Dólar recua e volta a se aproximar dos R$ 5,30 com expectativa de corte de juros nos EUA

O dólar voltou a cair frente ao real nesta quarta-feira, acompanhando o movimento internacional de enfraquecimento da moeda norte-americana. A expectativa crescente de cortes de juros nos Estados Unidos deu o tom do mercado, levando a divisa para perto dos R$ 5,30 ao longo do dia.

12/4/2025

Dólar fecha em baixa e acumula perdas no ano

O dólar à vista encerrou o pregão em queda de 0,31%, cotado a R$ 5,3136, enquanto o contrato futuro para janeiro recuou 0,34%, para R$ 5,3445. No acumulado do ano, a moeda norte-americana já registra desvalorização de 14,01%.

Durante o pregão, a cotação chegou a bater mínima de R$ 5,2988, refletindo o apetite ao risco e a expectativa de que o ciclo de flexibilização monetária nos EUA seja retomado ainda este mês.
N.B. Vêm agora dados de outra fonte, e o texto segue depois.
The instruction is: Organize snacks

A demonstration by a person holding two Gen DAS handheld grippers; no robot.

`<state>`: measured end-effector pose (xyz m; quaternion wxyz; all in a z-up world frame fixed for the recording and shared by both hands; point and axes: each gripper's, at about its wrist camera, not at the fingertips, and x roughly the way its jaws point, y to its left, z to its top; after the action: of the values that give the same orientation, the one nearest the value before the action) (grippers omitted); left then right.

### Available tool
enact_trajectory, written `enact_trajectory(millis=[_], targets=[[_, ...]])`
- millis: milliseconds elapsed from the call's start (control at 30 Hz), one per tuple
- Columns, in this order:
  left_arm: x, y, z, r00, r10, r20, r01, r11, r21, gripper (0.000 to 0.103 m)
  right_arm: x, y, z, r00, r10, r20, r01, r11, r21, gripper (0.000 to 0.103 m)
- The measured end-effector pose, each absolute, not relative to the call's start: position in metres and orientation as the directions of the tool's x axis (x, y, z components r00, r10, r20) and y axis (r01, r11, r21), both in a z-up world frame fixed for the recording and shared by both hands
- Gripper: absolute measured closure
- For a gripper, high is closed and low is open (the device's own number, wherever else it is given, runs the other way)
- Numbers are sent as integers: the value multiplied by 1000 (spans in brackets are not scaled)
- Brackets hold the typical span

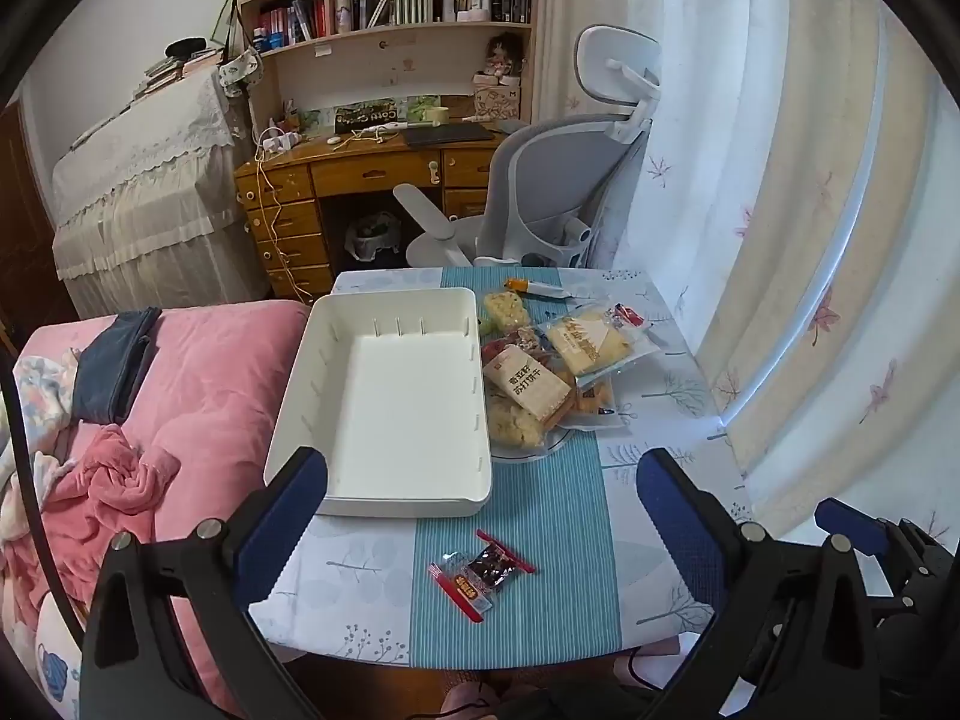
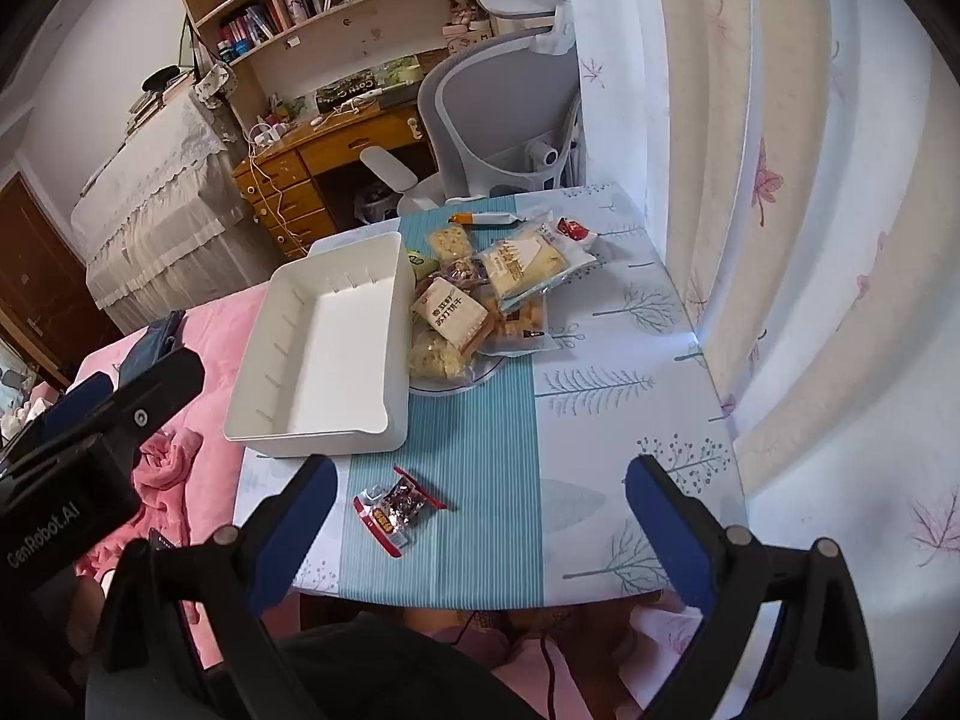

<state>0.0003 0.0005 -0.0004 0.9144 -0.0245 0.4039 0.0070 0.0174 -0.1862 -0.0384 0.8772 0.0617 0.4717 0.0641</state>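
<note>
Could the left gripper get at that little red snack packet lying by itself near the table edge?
Probably yes. The packet lies alone on the striped cloth, between the open left gripper's fingers as its camera sees it, with nothing on top or in front. The white bin sits further back, apart from it.

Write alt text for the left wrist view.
An empty white bin sits on a table beside a plate piled with snack packets. One small packet lies alone nearer the open left gripper, which holds nothing.

White bin; teal-striped, tree-printed tablecloth; pink blanket; red-edged snack packet.
</note>
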Motion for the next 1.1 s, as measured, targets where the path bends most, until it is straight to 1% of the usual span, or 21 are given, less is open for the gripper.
enact_trajectory(millis=[667, 900, 1100], targets=[[3, -6, 2, 683, -7, -730, -15, 1000, -23, 1, 19, -178, -40, 564, 143, -813, -25, 987, 156, 5], [8, 14, -3, 691, -43, -722, 30, 999, -31, 1, 16, -164, -37, 582, 109, -806, 11, 990, 142, 5], [14, 23, -9, 671, -84, -736, 65, 996, -55, 1, 15, -156, -37, 597, 72, -799, 42, 992, 120, 5]])
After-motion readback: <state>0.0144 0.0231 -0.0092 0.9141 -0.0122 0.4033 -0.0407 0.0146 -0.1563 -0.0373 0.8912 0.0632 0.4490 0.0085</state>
Expectativa de um Fed mais “dovish” impulsiona o mercado

O principal fator por trás da queda global do dólar foi a perspectiva de que o próximo presidente do Federal Reserve, a ser indicado por Donald Trump no início de 2026, terá um perfil mais dovish — termo que representa maior tolerância à inflação e preferência por juros mais baixos.

Entre os nomes ventilados pela imprensa norte-americana, Kevin Hassett, assessor econômico da Casa Branca, aparece como favorito, aumentando entre investidores a chance de um corte de juros já na próxima reunião.
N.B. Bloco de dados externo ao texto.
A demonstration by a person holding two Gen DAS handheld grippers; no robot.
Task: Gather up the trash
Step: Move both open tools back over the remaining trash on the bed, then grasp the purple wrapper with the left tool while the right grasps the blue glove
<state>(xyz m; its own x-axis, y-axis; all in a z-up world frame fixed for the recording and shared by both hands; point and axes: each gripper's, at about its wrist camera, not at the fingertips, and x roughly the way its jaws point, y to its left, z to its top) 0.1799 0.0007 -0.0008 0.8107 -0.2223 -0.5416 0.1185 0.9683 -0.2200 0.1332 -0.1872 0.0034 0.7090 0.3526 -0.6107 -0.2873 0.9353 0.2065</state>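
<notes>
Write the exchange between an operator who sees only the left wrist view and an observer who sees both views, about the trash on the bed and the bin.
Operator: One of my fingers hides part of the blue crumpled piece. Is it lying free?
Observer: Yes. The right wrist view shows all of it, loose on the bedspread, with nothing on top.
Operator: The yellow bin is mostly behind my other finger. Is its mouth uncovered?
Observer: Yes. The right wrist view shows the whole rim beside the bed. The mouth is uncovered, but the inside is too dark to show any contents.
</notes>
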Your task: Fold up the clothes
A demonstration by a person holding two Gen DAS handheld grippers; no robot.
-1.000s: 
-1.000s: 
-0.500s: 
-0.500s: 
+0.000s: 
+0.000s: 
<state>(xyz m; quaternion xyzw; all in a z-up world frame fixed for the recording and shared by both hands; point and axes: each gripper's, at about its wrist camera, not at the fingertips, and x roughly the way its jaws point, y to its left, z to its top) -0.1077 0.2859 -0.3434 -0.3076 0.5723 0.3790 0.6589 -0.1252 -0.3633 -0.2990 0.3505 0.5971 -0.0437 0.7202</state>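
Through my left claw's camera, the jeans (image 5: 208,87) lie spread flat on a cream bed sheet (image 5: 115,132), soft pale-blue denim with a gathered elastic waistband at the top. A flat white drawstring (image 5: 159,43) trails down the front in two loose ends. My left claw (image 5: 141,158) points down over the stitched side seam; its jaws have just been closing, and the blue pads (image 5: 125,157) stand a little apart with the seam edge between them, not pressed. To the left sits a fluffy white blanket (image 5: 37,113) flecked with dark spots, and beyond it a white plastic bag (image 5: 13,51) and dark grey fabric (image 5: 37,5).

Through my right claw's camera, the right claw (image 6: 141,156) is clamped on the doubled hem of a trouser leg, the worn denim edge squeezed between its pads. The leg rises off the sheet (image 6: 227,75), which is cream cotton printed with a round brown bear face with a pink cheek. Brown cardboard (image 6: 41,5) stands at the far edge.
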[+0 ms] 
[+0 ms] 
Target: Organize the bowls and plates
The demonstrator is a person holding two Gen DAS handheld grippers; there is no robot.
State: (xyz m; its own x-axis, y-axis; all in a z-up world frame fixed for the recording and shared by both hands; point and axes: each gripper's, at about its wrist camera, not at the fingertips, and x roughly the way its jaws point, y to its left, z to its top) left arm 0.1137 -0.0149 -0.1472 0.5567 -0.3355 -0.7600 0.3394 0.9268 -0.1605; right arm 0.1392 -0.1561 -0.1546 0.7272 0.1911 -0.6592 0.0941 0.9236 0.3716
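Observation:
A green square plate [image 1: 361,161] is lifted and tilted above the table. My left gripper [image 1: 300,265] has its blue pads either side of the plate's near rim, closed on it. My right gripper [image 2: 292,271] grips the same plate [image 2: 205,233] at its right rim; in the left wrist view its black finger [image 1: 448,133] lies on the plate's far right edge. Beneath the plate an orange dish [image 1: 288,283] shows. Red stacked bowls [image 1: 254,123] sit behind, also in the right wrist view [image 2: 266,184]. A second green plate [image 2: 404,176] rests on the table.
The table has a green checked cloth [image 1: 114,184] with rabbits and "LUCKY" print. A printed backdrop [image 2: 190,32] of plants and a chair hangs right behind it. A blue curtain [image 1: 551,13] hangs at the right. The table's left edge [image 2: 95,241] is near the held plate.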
Além disso, dados divulgados pela manhã reforçaram a chance de flexibilização monetária. O relatório da ADP mostrou fechamento de 32 mil vagas no setor privado, contrariando a previsão de criação de 10 mil postos. O sinal de desaceleração do mercado de trabalho fortaleceu a tese de que o Fed precisará agir para sustentar a atividade econômica.

Mercado local acompanha sinalizações políticas entre Brasil e EUA

No cenário doméstico, o dólar também encontrou espaço para recuar após declarações do presidente Luiz Inácio Lula da Silva. Após conversar por telefone com Donald Trump, Lula afirmou que os Estados Unidos devem anunciar em breve a revogação de tarifas sobre produtos brasileiros, reduzindo tensões comerciais que vinham pressionando o câmbio nos últimos meses.

Atuação do Banco Central e fluxo cambial

O Banco Central realizou a venda de 50 mil contratos de swap cambial para rolagem de vencimentos de janeiro, contribuindo para a liquidez do mercado. Mais tarde, divulgou que o fluxo cambial de novembro foi negativo em US$ 7,115 bilhões, dado que ajuda a explicar parte da volatilidade recente no câmbio.

Dólar perde força no exterior

No ambiente internacional, o dólar recuou de forma ampla. O DXY, índice que mede o desempenho da moeda frente a seis divisas fortes, caía 0,44%, a 98,865 por volta das 17h08, refletindo o ajuste das expectativas de política monetária.